Let’s “discuss” Call of Duty: Black Ops 3 (Part 2).


Jesus wept.

…I know I said that I’d find another long Bible verse for this intro, but there’s something that’s been on my mind.  I have a question that needs answering.

Is Call of Duty terrible?  I know that question’s as loaded as a Gatling gun the size of Montana, but let’s work through it, shall we?


It should be obvious by now that I don’t like Call of Duty.  I don’t like Blops3, and I didn’t like Blops2.  One would think that in the years and games since these two bloppy franchise entries, Infinity Ward and Treyarch and Sledgehammer and whoever’s working on whatever would’ve figured out how to evolve the franchise.  But I couldn’t tell you the differences between the last CoD I played (or was forced to play) and this one.  Then again, that’s because I’m a layman -- a biased fool tangled in the fringes of the franchise.

It’d be like expecting people to know the differences between Street Fighter III, IV, and V.  To the outsider looking in, all that matters is that they look different.  The nuances between parries, Focus Attacks, and the V-System are completely lost on those who don’t even know what DP stands for.  That’s fair.  On the other hand?  Those who venture in for even an hour -- even a minute -- could likely feel the difference between games, no matter how esoteric they may seem.  Changes are made to the franchise to help it evolve.  Some features are added, and some are dropped.  Minute changes under the hood make for a different experience; not everyone will agree with those changes, but it’s all in the name of progress, and giving the latest a shot at being the greatest.

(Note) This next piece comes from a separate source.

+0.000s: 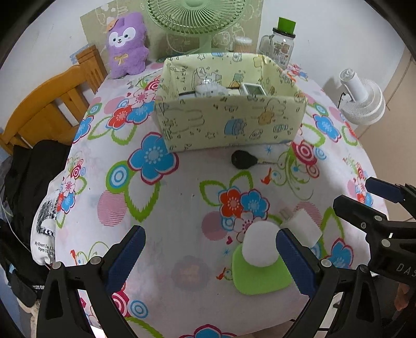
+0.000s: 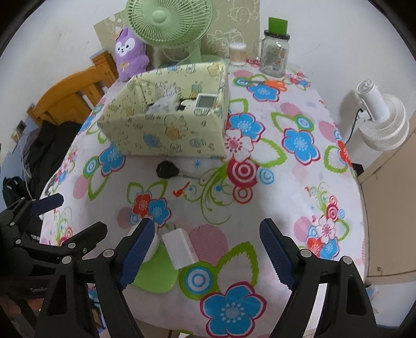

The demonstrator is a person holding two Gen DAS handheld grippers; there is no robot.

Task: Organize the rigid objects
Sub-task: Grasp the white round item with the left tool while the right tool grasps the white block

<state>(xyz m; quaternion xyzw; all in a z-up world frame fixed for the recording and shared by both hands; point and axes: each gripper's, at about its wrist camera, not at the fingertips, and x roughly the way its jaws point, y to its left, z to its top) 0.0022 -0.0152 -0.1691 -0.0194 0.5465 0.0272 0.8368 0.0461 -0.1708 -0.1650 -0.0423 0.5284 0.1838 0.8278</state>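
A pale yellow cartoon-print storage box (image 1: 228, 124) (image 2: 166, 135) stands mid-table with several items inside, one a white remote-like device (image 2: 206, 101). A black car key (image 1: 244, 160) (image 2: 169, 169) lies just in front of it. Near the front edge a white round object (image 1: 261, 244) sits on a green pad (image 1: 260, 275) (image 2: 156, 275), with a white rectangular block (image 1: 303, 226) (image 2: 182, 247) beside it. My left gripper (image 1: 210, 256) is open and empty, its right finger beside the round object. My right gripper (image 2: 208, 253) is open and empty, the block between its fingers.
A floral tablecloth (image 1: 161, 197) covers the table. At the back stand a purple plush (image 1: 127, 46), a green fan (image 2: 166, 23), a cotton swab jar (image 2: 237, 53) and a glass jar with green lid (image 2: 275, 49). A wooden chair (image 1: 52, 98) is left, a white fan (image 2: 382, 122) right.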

Obviously, the nuances of Blops3 are lost on me.  I recognize that some changes have been made under the hood, especially with the added mobility.  Here’s the thing, though: like I said last time, those changes feel less like evolutions for the sake of progress -- of reaching that zenith -- and more like gimmicks.  A stopgap.  A cheap excuse for innovation.  And some of those changes don’t even feel that innovative; Blops3 has jetpacks and wall-running, but it’s joining the party late…least of all because the game that came before it also had added mobility

At its best, Blops3 has features -- but none of those features seem to build toward a cohesive whole.  Oh, so you can double-jump now?  Great!  Now you can get shot out of the air just like the stereotypical Halo noob!  You can run on walls!  Cool!  Now go find a wall that’s worth running on, especially if you get caught in a firefight.  You’ve got classes with special attacks!  What an exciting concept that hasn’t been done before and completely changes the game -- at least when you actually have the energy stocked to use it! 

Also, what is the point of customizing your appearance (or even having one) if you’re playing in first-person and at best will only see it if you’re among the top three scorers on the winning team?  For a game like Overwatch, it WILL matter because picking your gunner of choice is tantamount to picking between Zangief and Dhalsim.  Even with a breadth of options, picking my guy (or gal) in Blops3 feels like I’m choosing between ice cubes and crushed ice.





That would be fine if the gameplay was satisfying.  But it isn’t.  I’ve spent most of my time with the game wishing that I was playing Splatoon instead (or Overwatch, because boy does that game feel good).  I don’t feel satisfied when I score a kill, even when a bunch of points and medals fly across the screen.  It wasn’t a hard-fought battle with tactics and skill; I just got my shots in before my opponent could -- which is true whether I run into him in close quarters, or gun him down while he’s on the horizon. 

Even if I’m hampering enemy progress and helping my teammates score a win, it doesn’t feel like I’m accomplishing anything even remotely substantial.  I score, they die, they revive, they return, they fight back; that’s a complaint you could lob Splatoon’s way, sure, but the objective is so bold-faced and inherent that you can always work toward that while dealing with the side-objective of shooting down enemies.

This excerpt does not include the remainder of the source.